Sonntag, 26. Juni 2022
Töpfersturm
Um 2010


Aufgrund eines überzeugenden Sanierungskonzeptes konnte der Buchhändler vor einigen Jahren den denkmalgeschützten Töpfersturm, der vom Friedhof her die Waltershäuser Altstadt überragt, vergleichsweise billig erwerben. Ein über 500 Jahre alter doppelgeschossiger Ring aus Sand- und Kalksteinen (Innendurchmesser sieben Meter) trägt ein spitzbedachtes Achteck aus Fachwerk, das nochmals zwei Geschosse bietet. Auf einem hübschen Ölgemälde des jungen Friedrich Holbein von 1884 ist die Wetterseite mit roten Biberschwänzen verkleidet; heute sind es ringsum graue Schieferschindeln. Wasseranschluß und Kamin waren vorhanden, denn der Töpfersturm wird seit Jahrzehnten zum Wohnen benutzt. Nachdem er noch ein Mehrfaches des Kaufpreises und viel Arbeit in den Innenausbau steckte, wohnt der Buchhändler – ein gelernter Schlosser – nun selber mietfrei dort.

Als erwerbsloser Hüttenbewohner kann ich ihn nur beneiden. An solchem Gemäuer würden sich die Gothaer Fallbeilmanager die Birnen einrennen oder zumindest anbrennen, ließe ich doch sofort eine Pechnase über der Vortreppe ein. Nach Südwesten genösse ich den Aufblick zum Schloß. Da es angestrahlt wird, könnte ich es die ganze Nacht hindurch kostenlos betrachten. Den Strom zahlt ja »die Stadt« – eine der tröstlichen kostenlosen Abstraktionen. Ins kupferfarbene Licht getaucht, wirkt das Schloß seltsam unbegreiflich: mal auf die Altstadt drückend, dann wieder unnahbar, wie entrückt. Als Buchhändler würde ich meiner Kundschaft weismachen, Kafkas Roman Das Schloß sei in der Waltershäuser Töpfersturmschreiberstube entstanden. Daher die Unzugänglichkeit, ja Ungenießbarkeit sowohl der darin geschilderten Residenz wie des ganzen Textes.

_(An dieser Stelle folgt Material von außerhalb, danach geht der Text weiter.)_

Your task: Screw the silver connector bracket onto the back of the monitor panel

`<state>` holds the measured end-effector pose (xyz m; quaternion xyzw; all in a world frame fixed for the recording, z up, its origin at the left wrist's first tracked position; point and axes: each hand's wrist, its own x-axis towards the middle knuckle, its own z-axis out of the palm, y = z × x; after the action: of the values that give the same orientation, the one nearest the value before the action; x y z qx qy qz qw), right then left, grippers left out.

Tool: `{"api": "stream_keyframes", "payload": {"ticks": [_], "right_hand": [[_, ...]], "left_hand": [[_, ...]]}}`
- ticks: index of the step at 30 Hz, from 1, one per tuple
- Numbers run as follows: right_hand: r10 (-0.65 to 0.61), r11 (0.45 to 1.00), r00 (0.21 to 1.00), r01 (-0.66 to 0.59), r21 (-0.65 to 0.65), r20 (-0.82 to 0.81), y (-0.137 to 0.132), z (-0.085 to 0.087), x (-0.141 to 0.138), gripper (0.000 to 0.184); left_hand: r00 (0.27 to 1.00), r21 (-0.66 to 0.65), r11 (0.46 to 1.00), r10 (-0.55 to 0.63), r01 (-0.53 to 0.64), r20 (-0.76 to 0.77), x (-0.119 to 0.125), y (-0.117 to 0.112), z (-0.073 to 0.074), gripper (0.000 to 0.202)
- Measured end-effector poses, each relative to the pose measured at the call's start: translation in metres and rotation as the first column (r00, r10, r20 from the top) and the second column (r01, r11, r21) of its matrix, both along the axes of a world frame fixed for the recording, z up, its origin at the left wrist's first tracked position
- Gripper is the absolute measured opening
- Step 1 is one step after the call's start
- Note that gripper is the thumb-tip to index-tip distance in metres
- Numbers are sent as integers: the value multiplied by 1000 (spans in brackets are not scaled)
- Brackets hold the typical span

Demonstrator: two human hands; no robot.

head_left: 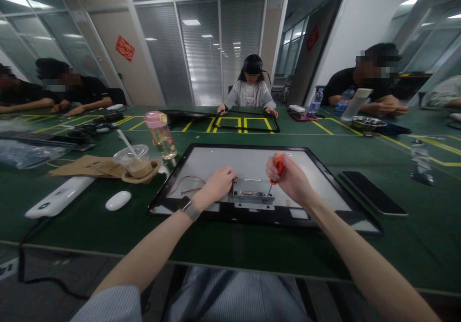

Gen Osten böte mir die Turmuhr der Stadtkirche kostenlos die Zeit. Schlüge sie jäh die letzte Stunde, wäre es kein Grund zur Panik. Die Flügeltür der Friedhofskapelle, wo sich öfter silbern lackierte Kastenlimousinen beim Be- und Entladen beobachten lassen, liegt keine 20 Meter entfernt auf der anderen Straßenseite. Rechtzeitig ein Drahtseil gespannt, könnte ich von meiner Dachluke aus an einer Laufkatze in einer Kiste schaukelnd friedlicheren Zeiten entgegengleiten, ohne meine bestattungspflichtigen Anverwandten mit Taxe zu belasten.